##### Supplied information

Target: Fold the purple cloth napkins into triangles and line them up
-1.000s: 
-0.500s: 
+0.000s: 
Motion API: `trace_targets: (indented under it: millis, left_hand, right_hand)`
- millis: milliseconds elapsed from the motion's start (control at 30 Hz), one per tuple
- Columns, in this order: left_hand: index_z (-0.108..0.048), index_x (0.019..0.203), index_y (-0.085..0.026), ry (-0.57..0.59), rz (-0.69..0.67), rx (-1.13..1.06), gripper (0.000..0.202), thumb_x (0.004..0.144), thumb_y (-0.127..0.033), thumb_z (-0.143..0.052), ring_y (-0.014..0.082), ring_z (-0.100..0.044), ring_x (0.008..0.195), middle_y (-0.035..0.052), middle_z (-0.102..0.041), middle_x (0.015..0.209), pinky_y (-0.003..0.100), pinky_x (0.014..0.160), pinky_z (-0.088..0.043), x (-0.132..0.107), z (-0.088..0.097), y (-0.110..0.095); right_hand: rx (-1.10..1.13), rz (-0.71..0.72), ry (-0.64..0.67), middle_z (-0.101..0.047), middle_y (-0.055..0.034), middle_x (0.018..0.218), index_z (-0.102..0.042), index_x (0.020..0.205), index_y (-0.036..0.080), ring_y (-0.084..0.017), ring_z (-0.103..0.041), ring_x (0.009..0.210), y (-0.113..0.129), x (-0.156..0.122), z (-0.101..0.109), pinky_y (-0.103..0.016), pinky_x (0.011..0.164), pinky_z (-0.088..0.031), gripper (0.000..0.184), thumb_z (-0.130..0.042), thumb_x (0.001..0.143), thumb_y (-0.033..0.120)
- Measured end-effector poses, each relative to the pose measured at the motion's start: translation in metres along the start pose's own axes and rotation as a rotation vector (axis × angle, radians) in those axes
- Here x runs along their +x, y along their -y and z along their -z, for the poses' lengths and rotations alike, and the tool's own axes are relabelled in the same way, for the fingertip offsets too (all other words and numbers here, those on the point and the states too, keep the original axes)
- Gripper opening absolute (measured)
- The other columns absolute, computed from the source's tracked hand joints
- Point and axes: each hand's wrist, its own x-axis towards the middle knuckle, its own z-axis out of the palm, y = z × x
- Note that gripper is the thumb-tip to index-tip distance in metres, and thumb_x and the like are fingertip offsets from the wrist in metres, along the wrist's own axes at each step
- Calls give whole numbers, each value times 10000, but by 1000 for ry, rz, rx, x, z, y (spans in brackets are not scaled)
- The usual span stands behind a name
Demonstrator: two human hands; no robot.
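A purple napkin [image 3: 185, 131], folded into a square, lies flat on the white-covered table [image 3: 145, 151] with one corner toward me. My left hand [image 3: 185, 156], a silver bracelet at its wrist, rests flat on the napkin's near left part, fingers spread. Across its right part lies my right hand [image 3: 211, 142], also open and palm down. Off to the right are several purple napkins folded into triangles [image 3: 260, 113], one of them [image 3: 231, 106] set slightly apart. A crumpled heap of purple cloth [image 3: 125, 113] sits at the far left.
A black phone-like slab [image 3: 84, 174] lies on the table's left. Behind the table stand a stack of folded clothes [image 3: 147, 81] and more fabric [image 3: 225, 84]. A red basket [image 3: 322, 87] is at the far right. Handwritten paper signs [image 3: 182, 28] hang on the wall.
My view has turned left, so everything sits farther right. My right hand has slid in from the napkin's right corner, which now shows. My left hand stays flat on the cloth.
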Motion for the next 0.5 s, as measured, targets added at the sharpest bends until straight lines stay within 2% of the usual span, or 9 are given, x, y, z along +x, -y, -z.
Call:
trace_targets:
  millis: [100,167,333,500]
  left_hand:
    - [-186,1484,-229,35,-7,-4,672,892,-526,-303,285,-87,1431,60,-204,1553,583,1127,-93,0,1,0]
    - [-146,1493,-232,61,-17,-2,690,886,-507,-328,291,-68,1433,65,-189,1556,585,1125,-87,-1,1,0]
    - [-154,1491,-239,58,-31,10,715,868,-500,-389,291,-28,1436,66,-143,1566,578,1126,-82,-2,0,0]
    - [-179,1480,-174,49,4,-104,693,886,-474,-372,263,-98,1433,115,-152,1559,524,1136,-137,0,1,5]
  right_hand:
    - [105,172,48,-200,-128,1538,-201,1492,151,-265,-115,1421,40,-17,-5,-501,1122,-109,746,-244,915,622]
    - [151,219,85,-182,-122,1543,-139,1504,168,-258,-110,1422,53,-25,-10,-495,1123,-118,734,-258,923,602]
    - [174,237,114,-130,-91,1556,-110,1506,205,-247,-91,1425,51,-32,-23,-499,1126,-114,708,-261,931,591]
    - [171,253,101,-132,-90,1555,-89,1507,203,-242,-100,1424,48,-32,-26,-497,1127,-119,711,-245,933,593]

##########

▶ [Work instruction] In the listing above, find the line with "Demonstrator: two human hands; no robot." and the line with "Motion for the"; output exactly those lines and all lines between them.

▶ [Response below]
Demonstrator: two human hands; no robot.
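A purple napkin [image 3: 185, 131], folded into a square, lies flat on the white-covered table [image 3: 145, 151] with one corner toward me. My left hand [image 3: 185, 156], a silver bracelet at its wrist, rests flat on the napkin's near left part, fingers spread. Across its right part lies my right hand [image 3: 211, 142], also open and palm down. Off to the right are several purple napkins folded into triangles [image 3: 260, 113], one of them [image 3: 231, 106] set slightly apart. A crumpled heap of purple cloth [image 3: 125, 113] sits at the far left.
A black phone-like slab [image 3: 84, 174] lies on the table's left. Behind the table stand a stack of folded clothes [image 3: 147, 81] and more fabric [image 3: 225, 84]. A red basket [image 3: 322, 87] is at the far right. Handwritten paper signs [image 3: 182, 28] hang on the wall.
My view has turned left, so everything sits farther right. My right hand has slid in from the napkin's right corner, which now shows. My left hand stays flat on the cloth.
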Motion for the next 0.5 s, as measured, targets added at the sharpest bends until straight lines stay within 2% of the usual span, or 9 are given, x, y, z along +x, -y, -z.

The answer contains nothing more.